GATED CLOCK DRIVER TREE

image
Loading on the global clock signal “CLK” is diminished further by using this technique. This method efficiently reduces the length of clock path that distributed in whole circuit and distribution layers also get reduced by which the tree contains 8 leaf. A driver tree distribution network is used for the global clock and activated only those drivers along the path from the clock source to the blocks that need to be driven by the clock.

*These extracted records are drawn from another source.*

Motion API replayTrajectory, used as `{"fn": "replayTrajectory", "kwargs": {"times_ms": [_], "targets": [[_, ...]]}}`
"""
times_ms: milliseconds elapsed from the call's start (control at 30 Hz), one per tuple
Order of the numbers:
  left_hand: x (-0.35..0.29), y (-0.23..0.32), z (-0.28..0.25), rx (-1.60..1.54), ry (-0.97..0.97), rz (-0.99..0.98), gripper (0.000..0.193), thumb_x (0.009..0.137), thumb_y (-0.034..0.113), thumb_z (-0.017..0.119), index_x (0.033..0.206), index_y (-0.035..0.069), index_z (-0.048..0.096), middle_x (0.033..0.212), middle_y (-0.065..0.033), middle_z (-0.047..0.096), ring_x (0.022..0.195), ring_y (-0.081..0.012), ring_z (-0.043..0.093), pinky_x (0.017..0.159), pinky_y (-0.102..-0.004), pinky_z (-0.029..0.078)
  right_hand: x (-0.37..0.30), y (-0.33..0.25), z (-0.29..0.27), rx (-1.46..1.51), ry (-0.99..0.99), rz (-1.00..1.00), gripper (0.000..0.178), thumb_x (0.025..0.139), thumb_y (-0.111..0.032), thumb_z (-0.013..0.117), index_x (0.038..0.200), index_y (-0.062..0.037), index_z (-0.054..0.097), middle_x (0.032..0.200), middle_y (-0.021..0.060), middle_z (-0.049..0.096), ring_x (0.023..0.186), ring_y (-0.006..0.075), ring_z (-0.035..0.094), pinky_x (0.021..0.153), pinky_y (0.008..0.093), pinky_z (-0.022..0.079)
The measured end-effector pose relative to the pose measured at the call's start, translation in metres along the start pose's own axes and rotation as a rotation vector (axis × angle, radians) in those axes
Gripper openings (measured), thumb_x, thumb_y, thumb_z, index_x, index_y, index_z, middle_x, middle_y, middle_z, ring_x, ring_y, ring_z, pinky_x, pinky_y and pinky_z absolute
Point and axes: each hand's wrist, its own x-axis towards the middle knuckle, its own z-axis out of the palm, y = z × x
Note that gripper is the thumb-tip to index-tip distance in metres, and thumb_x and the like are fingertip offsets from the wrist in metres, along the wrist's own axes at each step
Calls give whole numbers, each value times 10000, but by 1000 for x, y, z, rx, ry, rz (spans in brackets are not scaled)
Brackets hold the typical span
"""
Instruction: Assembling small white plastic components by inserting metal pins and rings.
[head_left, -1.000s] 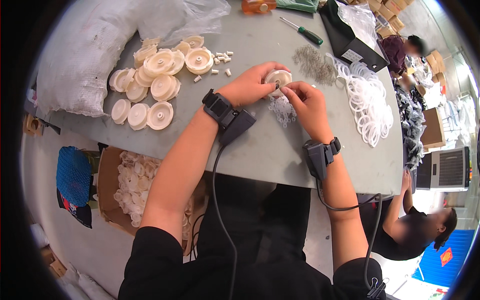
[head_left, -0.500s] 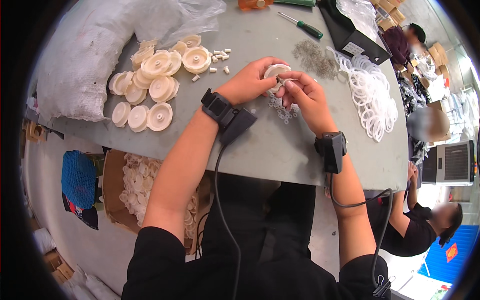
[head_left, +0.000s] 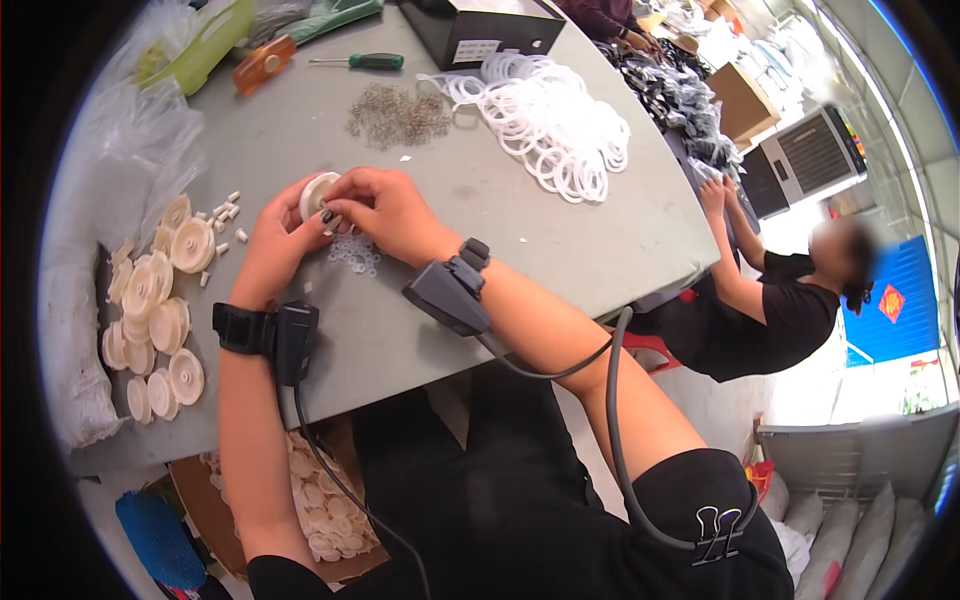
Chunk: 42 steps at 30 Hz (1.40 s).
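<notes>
At your far left, a pale woven sack (head_left: 75,340) borders a spread of cream discs (head_left: 168,328), some overlapping, with small cream pegs (head_left: 226,212) just beside them.

Your left hand (head_left: 268,248) curls round the left side of the cream disc you are working on (head_left: 314,192), with its thumb on the near side. The disc is raised, tilted, in front of the wire pieces. Cradle it by the rim and hold that wrist quiet, so only the other hand does the fine moving. A small dark bit (head_left: 327,216) shows at its near edge; what it is, I can't tell.

Just under your fingertips lie small translucent rings (head_left: 354,254). Anything tiny that slips would probably land among them and be hard to pick out, so work close to the disc.

Your right hand (head_left: 392,212) is bent, thumb and forefinger drawn together against the disc; whether they pinch something, I can't tell. Use light, straight pressure, and keep your knuckles from blocking your view.

Beyond are the green-handled screwdriver (head_left: 374,62), a heap of fine wire pieces (head_left: 397,115) and, rightmost, a pile of larger white rings (head_left: 560,128), well apart from your hands.
</notes>
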Motion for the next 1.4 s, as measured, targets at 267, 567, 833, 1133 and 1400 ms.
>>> {"fn": "replayTrajectory", "kwargs": {"times_ms": [267, 567, 833, 1133, 1400], "targets": [[-2, -9, -1, 26, 59, -20, 397, 855, 78, 537, 1242, 35, 462, 1108, -26, 550, 949, -84, 549, 749, -214, 498, -1, 3, 9, -144, 107, -38, 82, 794, -20, 596, 861, 26, 590, 764, 145, 646, 693, 182, 644, 605, 283, 507], [-7, 1, 15, 48, 130, 29, 320, 890, 55, 453, 1208, 29, 447, 1104, -56, 536, 953, -108, 541, 724, -233, 503, -2, -14, 3, -297, 180, 64, 278, 745, -131, 685, 975, -17, 581, 656, 83, 584, 567, 134, 547, 532, 275, 427], [-7, -1, 15, 140, 97, 181, 383, 882, 69, 421, 1254, 61, 328, 1125, -64, 474, 962, -124, 512, 723, -255, 468, 5, -7, -3, -405, 94, -123, 292, 765, -202, 674, 990, -26, 613, 648, 30, 547, 650, 112, 516, 590, 254, 427], [-5, 6, 2, 18, 9, 83, 344, 902, 103, 448, 1220, -2, 368, 1134, -97, 507, 995, -168, 544, 775, -299, 504, 6, -7, -1, -177, 76, -16, 260, 784, -202, 677, 903, 10, 585, 740, 47, 611, 665, 92, 560, 609, 231, 451], [-3, 5, -7, -314, -18, -45, 351, 847, 111, 601, 1161, -9, 496, 1102, -97, 571, 996, -205, 583, 839, -323, 530, 6, -13, -2, -95, 59, 29, 246, 790, -186, 685, 899, 6, 577, 776, 27, 617, 698, 70, 560, 633, 209, 458]]}}
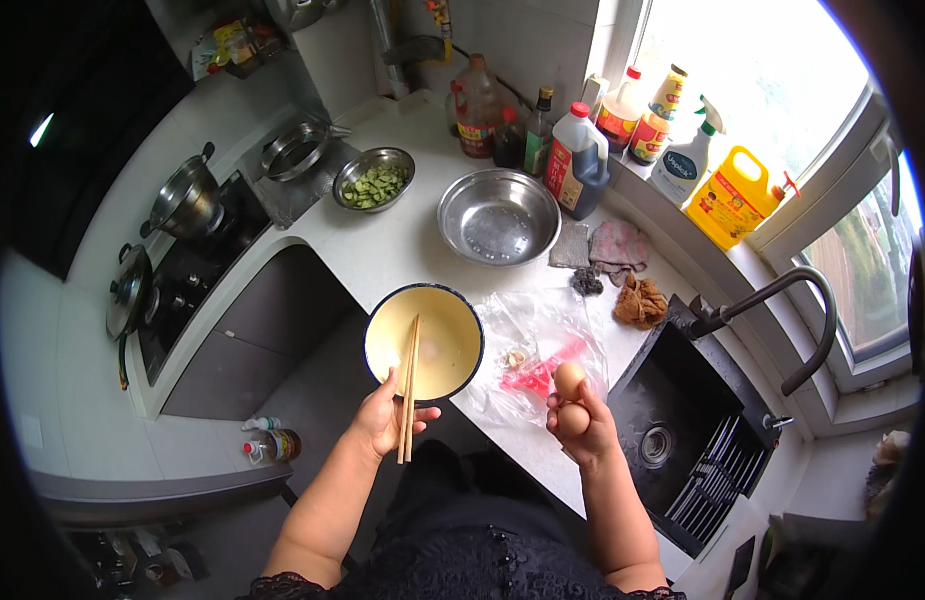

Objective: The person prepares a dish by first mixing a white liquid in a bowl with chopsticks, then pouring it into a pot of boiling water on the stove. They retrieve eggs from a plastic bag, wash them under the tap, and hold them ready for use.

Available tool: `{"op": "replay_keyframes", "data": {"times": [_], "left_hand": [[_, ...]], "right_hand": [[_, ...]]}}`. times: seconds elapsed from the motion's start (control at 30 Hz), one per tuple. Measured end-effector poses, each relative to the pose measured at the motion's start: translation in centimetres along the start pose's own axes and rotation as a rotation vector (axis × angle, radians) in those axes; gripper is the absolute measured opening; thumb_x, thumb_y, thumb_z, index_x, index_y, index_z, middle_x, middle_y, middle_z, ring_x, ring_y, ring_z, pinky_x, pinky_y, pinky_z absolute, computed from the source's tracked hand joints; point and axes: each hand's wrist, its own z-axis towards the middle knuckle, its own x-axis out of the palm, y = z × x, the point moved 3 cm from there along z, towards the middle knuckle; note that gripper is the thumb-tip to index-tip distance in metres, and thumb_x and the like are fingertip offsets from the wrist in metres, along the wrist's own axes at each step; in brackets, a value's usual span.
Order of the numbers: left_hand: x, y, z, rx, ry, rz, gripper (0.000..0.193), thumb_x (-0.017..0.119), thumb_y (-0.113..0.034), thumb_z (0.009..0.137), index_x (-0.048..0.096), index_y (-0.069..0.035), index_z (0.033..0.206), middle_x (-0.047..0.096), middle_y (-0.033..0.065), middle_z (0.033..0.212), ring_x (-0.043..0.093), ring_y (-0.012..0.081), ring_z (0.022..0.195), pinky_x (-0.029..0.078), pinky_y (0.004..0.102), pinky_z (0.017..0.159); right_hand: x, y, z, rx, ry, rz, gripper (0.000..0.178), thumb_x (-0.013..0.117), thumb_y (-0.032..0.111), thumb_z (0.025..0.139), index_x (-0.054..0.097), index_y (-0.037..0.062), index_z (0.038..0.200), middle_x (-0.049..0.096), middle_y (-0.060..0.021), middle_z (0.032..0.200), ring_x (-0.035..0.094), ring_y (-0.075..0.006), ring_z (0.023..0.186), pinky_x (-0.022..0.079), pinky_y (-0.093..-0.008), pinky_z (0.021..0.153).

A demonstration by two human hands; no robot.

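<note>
My left hand (387, 418) grips the rim of a cream enamel bowl (454, 325) with a dark edge, tilted toward me over the counter's front edge. A pair of wooden chopsticks (410, 395) leans in the bowl, their lower ends crossing my left hand. A faint pale patch shows inside the bowl; what it is I cannot make out. To the right, my right hand (594, 437) is closed around two brown eggs, an upper egg (569, 377) and a lower egg (573, 420). Both are above a clear plastic bag (522, 312) with red print.
A steel basin (499, 215) and a bowl of sliced green vegetables (374, 183) stand farther back. Sauce bottles (576, 160) line the window side. At right is a black sink (627, 420) with a curved faucet (827, 310); at left, a stove (197, 275) with a pot (182, 200).
</note>
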Motion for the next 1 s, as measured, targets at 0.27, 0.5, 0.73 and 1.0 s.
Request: {"op": "replay_keyframes", "data": {"times": [0.27,0.5,0.73,1.0], "left_hand": [[-2.1,-6.3,5.0,-0.114,0.052,0.036,0.054,0.035,-0.054,0.098,0.048,-0.008,0.124,0.062,0.0126,0.102,0.069,0.0303,0.081,0.059,0.0297,0.052],[-6.3,-11.4,9.3,-0.284,0.088,0.132,0.056,0.036,-0.054,0.098,0.046,-0.01,0.129,0.062,0.0127,0.102,0.069,0.03,0.08,0.059,0.031,0.055],[-8.8,-14.6,12.0,-0.418,0.18,0.254,0.057,0.034,-0.054,0.099,0.043,-0.005,0.127,0.059,0.0146,0.106,0.068,0.0314,0.085,0.058,0.0331,0.059],[-8.9,-16.2,12.2,-0.475,0.228,0.362,0.056,0.031,-0.053,0.099,0.042,-0.006,0.126,0.058,0.014,0.104,0.068,0.0322,0.084,0.058,0.0333,0.058]], "right_hand": [[3.9,-0.9,5.3,-0.062,-0.09,0.07,0.047,0.054,0.04,0.094,0.052,0.0003,0.118,0.063,-0.0147,0.086,0.061,-0.0243,0.065,0.051,-0.0319,0.06],[7.7,-5.4,9.7,-0.113,-0.17,0.161,0.046,0.053,0.041,0.095,0.049,0.0045,0.122,0.063,-0.0141,0.087,0.062,-0.0247,0.065,0.05,-0.0315,0.06],[9.8,-8.4,11.9,-0.218,-0.234,0.184,0.049,0.053,0.043,0.094,0.049,0.0055,0.126,0.064,-0.014,0.088,0.063,-0.0244,0.065,0.052,-0.0318,0.059],[9.1,-11.7,11.5,-0.183,-0.436,0.138,0.045,0.053,0.042,0.095,0.048,0.0092,0.125,0.064,-0.0183,0.108,0.061,-0.021,0.059,0.05,-0.0287,0.053]]}}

GATED DRIVER TREE FOR INPUT AND OUTPUT

This technique can eliminate the power wasted on the drivers that need not be activated. Of all the memory cells, only two words will be activated: one is written by the input data and the other is read to the output.
image
Driving the input signal all the way to all memory cells seems to be a waste of power. The same is in the case of read circuitry of the output port. In the input driving/output driving sensing circuitry in the memory module of the delay buffer, the gated clock tree technique is used.

RESULTS

A delay buffer based on the proposed techniques have designed and simulated. The tool used is Micro wind 3.1 for the backend and for power synthesis, Altera Quartus II 10.0 is used.
image
image

POWER ANALYSIS

image
Comparison power analysis using Micro wind 3.1

CONCLUSION

In this paper, we presented a low-power delay buffer architecture which adopts several novel techniques to reduce power consumption. The ring counter with clock gated by the C-elements can effectively eliminate the excessive data transition without increasing loading on the global clock signal. An-other gated-demultiplexer tree and a gatedmultiplexer tree are used for the input and output driving circuitry to decrease the loading of the input and output data bus. Measurement results indicate that the proposed architecture consumes less than the conventional architecture that measured in Back End tool.

FUTURE ENHANCEMENT

This low power circuit design is used in portable multimedia and wireless communication devices. More power reduction can be achieved by considering the memory section. Backend by using Micro wind 3.1 The table gives the comparison result between buffer using gated techniques and ring counter with DET flip flop for addressing and the buffer that uses binary counter for addressing. Thus, the proposed buffer consumes less power.

References

  1. “Low Power Design of an SRAM Cell for Portable Devices” Int’l Conf. on Computer & Communication Technology | ICCCT’10 |
  2. “a low-power delay buffer using gated driver tree” ieee transactions on very large scale integration (vlsi) systems, vol. 17, no. 9, september 2009
  3. W. Eberle et al., “80-Mb/s QPSK and 72-Mb/s 64-QAM flexible and scalable digital OFDM transceiver ASICs for wireless local area networks in the 5-GHz band,” IEEE J. Solid-State Circuits, vol. 36, no.11, pp. 1829–1838, Nov. 2001.
  4. M. L. Liou, P. H. Lin, C. J. Jan, S. C. Lin, and T. D. Chiueh, “Design of an OFDM baseband receiver with space diversity,” IEE Proc.Commun., vol. 153, no. 6, pp. 894–900, Dec. 2006.
  5. H. Mathew, “A Low Power Memory Design Using Clock Gating Technique,” ICVCI-2011, April 7th, 2011.
  6. G. Pastuszak, “A high-performance architecture for embedded block coding in JPEG 2000,” IEEE Trans. Circuits Syst. Video Technol., vol. 15, no. 9, pp. 1182–1191, Sep. 2005.
  7. W. Li and L.Wanhammar, “A pipeline FFT processor,” in Proc. Workshop Signal Process. Syst. Design Implement., 1999, pp. 654–662.
  8. E. K. Tsern and T. H. Meng, “A low-power video-rate pyramid VQ decoder,” IEEE J. Solid-State Circuits, vol. 31, no. 11, pp. 1789–1794, Nov. 1996.
  9. N. Shibata, M.Watanabe, and Y. Tanabe, “A current-sensed high-speed and low-power first-in-first-out memory using a wordline/beltline- swapped dual-port SRAM cell,” IEEE J. Solid-State circuits, vol.37, no. 6, pp. 735–750, Jun. 2002.
  10. E. Sutherland, “Micropipelines,” Commun. ACM, vol. 32, no. 6, pp.720–738, Jun. 1989. [11] R. Hosain, L. D. Wronshi, and A. albicki, “Low power design using double edge triggered flip-flop,” IEEE Trans. Very Large Scale Integr.(VLSI ) Syst., vol. 2, no. 2, pp. 261–265, Jun. 1994.